- _Exercise goal_
Check each line of the listing for the word "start" and give only the number of lines that have it.
Top of Material for this exercise
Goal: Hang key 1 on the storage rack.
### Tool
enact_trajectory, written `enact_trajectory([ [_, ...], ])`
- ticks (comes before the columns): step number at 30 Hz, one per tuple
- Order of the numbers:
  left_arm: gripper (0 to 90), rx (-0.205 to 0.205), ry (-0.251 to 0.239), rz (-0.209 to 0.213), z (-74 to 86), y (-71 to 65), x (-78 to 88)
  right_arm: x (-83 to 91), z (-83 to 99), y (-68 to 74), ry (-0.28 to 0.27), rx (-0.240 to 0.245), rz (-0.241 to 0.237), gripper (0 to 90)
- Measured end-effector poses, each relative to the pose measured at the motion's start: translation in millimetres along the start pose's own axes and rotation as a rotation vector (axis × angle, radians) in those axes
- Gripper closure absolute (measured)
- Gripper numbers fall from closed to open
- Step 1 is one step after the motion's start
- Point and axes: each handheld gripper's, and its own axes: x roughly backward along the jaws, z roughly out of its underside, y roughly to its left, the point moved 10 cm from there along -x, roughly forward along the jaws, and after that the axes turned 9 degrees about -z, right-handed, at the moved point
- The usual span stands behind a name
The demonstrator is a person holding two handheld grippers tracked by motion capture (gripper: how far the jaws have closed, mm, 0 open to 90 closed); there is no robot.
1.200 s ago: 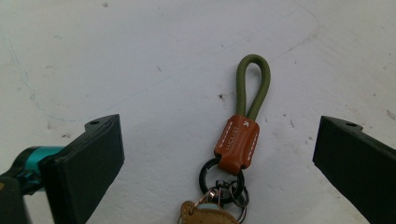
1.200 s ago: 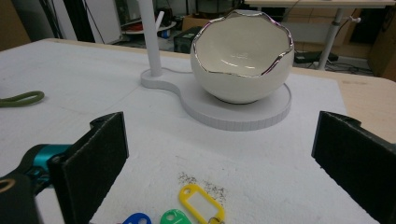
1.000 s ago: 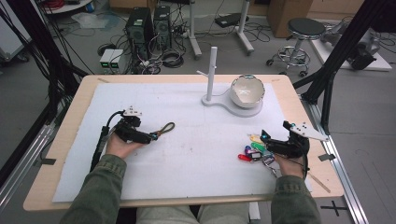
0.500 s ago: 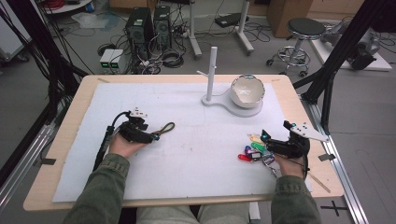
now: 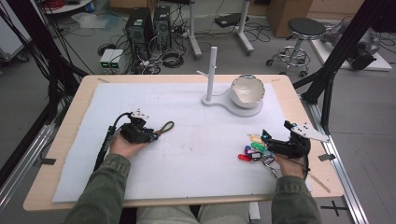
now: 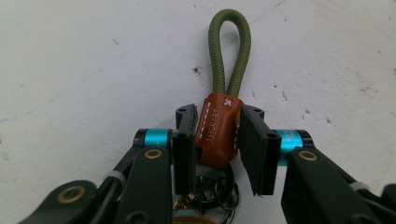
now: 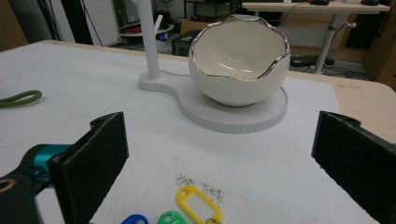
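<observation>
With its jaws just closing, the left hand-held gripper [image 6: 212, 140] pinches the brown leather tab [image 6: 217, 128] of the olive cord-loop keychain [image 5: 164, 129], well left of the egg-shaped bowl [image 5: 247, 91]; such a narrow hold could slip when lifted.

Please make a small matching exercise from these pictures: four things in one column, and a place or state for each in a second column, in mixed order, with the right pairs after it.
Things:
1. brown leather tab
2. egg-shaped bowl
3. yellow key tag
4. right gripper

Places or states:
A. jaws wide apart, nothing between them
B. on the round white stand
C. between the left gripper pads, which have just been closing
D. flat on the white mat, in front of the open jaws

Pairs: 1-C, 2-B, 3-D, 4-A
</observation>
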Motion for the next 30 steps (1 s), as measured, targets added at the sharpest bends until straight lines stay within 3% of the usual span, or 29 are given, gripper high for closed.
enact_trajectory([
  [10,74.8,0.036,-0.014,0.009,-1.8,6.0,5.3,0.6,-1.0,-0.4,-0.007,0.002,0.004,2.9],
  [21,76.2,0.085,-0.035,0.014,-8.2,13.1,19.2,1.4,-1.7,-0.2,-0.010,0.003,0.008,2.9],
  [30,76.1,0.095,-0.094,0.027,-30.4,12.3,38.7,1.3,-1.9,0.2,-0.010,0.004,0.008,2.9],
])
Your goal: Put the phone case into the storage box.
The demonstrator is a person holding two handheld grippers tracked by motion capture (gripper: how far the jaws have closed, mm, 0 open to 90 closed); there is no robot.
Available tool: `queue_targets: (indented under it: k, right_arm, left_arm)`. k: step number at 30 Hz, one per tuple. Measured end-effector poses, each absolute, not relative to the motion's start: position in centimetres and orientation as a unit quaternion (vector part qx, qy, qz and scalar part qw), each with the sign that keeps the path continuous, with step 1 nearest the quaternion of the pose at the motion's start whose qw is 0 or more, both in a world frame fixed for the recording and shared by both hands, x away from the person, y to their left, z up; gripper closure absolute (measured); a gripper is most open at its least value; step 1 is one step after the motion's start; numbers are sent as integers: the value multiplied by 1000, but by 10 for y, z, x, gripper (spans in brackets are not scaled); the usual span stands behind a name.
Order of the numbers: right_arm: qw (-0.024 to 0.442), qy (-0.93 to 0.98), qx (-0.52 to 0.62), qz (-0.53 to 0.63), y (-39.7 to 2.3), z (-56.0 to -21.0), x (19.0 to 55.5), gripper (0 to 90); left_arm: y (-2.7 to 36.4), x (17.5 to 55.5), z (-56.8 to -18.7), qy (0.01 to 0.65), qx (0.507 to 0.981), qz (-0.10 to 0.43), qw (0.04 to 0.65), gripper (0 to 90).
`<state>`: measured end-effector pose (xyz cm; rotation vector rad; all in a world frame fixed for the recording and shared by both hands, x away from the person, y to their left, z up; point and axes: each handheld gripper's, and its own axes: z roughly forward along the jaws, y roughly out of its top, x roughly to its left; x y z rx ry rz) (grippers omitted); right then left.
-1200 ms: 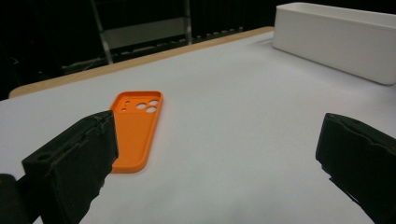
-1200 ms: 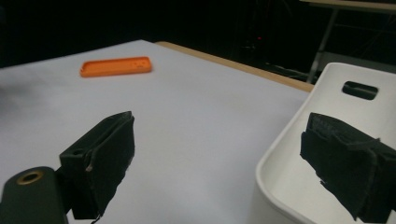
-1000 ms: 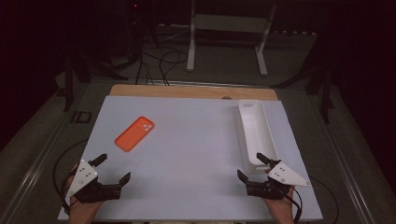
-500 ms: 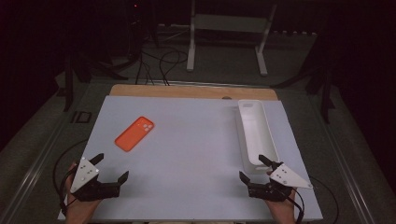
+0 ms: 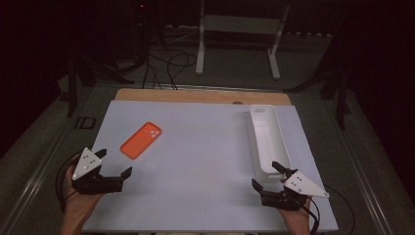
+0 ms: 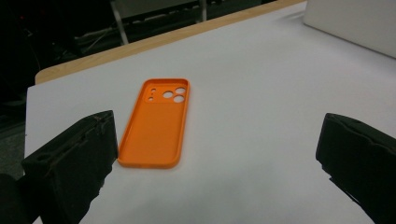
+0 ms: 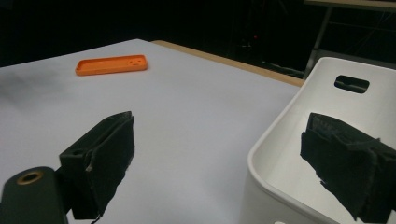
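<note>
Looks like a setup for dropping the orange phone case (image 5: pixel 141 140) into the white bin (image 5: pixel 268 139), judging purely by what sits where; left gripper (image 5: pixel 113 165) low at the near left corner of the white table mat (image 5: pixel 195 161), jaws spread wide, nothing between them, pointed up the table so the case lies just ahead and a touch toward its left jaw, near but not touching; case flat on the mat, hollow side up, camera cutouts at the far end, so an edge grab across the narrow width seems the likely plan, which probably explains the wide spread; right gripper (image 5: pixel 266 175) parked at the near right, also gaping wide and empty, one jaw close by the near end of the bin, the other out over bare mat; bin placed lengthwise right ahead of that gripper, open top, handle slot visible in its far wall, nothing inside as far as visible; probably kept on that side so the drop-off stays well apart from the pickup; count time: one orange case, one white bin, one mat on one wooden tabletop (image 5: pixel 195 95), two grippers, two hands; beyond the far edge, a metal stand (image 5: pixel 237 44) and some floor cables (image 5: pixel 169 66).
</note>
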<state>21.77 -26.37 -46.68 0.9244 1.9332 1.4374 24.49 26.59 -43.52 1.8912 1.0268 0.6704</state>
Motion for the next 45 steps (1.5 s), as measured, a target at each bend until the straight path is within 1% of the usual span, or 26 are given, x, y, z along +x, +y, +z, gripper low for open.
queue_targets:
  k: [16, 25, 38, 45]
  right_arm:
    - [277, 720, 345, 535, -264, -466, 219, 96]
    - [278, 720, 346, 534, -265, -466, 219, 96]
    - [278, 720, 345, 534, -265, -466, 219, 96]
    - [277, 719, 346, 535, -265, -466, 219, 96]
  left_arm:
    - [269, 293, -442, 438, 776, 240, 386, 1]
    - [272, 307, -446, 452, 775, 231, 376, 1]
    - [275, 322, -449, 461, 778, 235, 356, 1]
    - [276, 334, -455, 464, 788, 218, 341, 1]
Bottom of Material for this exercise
- _Completed task_
3